- Relator(a)
- Ministra Regina Helena Costa
- Órgão julgador
- Primeira Turma
- Data do julgamento
- 30/03/2026
- Data de publicação
- 14/04/2026
STJ – Acórdão, Rel. Ministra Regina Helena Costa, Primeira Turma, j. 30/03/2026, p. 14/04/2026
PROCESSUAL CIVIL. AGRAVO INTERNO NO RECURSO ESPECIAL. RESPONSABILIDADE CIVIL DO ESTADO. MORTE DE MENOR. FAMÍLIA DE BAIXA RENDA. PENSIONAMENTO MENSAL AOS GENITORES. ARGUMENTOS INSUFICIENTES PARA DESCONSTITUIR A DECISÃO ATACADA. APLICAÇÃO DE MULTA. ART. 1.021, § 4º, DO CÓDIGO DE PROCESSO CIVIL DE 2015. DESCABIMENTO. I - Agravo Interno interposto contra decisão que conheceu parcialmente de Recurso Especial e, nessa extensão, deu-lhe provimento para fixar pensão mensal aos genitores de vítima menor falecida em decorrência de ato ilícito, mantendo, de outro lado, o acórdão recorrido quanto ao valor dos danos morais e ao indeferimento de despesas de funeral, por incidência da Súmula n. 7/STJ, bem como não conhecendo da alegada violação ao art. 1.022 do Código de Processo Civil, à luz da Súmula n. 284/STF. II - A jurisprudência consolidada das Turmas da Primeira Seção do Superior Tribunal de Justiça estabelece que, em se tratando de família de baixa renda, é devida indenização por danos materiais, sob a forma de pensionamento mensal, em favor dos genitores de menor falecido em decorrência de ato ilícito, independentemente da comprovação do exercício, em vida, de atividade remunerada pelo menor, havendo presunção de auxílio econômico futuro aos pais.

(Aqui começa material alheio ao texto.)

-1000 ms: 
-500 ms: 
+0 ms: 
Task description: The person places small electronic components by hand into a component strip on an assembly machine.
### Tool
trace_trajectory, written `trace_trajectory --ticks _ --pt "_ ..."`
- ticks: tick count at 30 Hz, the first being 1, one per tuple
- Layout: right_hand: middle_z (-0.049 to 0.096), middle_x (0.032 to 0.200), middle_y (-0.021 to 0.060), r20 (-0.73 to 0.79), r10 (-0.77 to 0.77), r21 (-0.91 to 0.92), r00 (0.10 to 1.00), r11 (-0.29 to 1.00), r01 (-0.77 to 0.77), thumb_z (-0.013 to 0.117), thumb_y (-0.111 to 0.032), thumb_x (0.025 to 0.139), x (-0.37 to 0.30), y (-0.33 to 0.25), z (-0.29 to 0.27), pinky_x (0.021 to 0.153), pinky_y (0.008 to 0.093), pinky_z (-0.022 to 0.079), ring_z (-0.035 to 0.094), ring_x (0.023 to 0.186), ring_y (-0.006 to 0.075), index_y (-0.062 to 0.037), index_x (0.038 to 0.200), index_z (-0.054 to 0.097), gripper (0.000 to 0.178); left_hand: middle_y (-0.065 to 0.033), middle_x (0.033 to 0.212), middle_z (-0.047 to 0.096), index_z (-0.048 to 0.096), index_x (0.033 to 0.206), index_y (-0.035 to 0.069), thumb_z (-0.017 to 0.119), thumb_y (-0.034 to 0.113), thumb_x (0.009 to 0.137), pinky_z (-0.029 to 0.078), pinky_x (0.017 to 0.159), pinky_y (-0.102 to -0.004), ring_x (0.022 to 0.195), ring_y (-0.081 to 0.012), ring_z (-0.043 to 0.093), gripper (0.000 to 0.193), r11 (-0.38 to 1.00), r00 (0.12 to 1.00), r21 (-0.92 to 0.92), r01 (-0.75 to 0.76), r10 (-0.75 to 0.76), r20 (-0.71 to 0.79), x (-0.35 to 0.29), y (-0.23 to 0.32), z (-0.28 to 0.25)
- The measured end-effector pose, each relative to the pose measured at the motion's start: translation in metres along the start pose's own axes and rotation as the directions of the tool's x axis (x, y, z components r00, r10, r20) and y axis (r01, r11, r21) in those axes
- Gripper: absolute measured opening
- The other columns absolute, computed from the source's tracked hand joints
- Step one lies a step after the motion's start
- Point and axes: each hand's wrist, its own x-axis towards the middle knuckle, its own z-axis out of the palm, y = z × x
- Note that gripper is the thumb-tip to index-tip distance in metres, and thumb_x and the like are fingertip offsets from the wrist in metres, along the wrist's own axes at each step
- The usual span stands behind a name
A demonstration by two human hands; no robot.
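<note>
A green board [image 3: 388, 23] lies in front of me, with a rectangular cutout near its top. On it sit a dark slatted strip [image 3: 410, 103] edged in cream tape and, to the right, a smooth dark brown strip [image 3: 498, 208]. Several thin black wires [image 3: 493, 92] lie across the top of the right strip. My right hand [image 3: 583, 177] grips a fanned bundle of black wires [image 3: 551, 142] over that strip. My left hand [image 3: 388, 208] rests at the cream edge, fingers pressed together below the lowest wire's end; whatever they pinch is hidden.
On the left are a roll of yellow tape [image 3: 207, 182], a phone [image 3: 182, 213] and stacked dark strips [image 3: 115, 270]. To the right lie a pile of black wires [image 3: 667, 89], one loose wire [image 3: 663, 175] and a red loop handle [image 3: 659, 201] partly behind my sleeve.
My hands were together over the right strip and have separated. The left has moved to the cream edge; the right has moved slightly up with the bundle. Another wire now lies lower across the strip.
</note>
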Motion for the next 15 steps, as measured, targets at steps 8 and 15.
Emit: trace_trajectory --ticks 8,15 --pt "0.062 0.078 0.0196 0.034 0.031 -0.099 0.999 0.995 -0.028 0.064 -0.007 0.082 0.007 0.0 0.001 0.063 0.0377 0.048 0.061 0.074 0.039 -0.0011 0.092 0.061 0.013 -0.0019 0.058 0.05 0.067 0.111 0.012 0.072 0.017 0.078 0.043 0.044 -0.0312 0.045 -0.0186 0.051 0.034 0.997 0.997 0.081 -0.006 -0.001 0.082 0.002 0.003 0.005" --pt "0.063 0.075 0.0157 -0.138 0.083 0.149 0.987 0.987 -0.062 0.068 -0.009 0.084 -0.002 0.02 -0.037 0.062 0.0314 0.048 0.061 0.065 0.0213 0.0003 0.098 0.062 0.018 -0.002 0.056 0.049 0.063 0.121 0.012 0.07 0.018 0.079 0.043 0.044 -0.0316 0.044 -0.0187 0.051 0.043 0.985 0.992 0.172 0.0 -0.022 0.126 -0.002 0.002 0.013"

III - Nos casos de morte de menor oriundo de família de baixa renda, a pensão mensal deve observar, como regra, o valor de dois terços do salário mínimo desde a data em que a vítima completaria 14 anos até os 25 anos de idade, reduzindo-se para um terço do salário mínimo até a data em que completaria 65 anos. IV - Não apresentação de argumentos suficientes para desconstituir a decisão recorrida. V - Em regra, descabe a imposição da multa prevista no art. 1.021, § 4º, do Código de Processo Civil de 2015 em razão do mero desprovimento do Agravo Interno em votação unânime, sendo necessária a configuração da manifesta inadmissibilidade ou improcedência do recurso a autorizar sua aplicação, o que não ocorreu no caso. VI - Agravo Interno improvido. (AgInt no REsp n. 2.215.273/RJ, relatora Ministra Regina Helena Costa, Primeira Turma, julgado em 30/3/2026, DJEN de 14/4/2026.)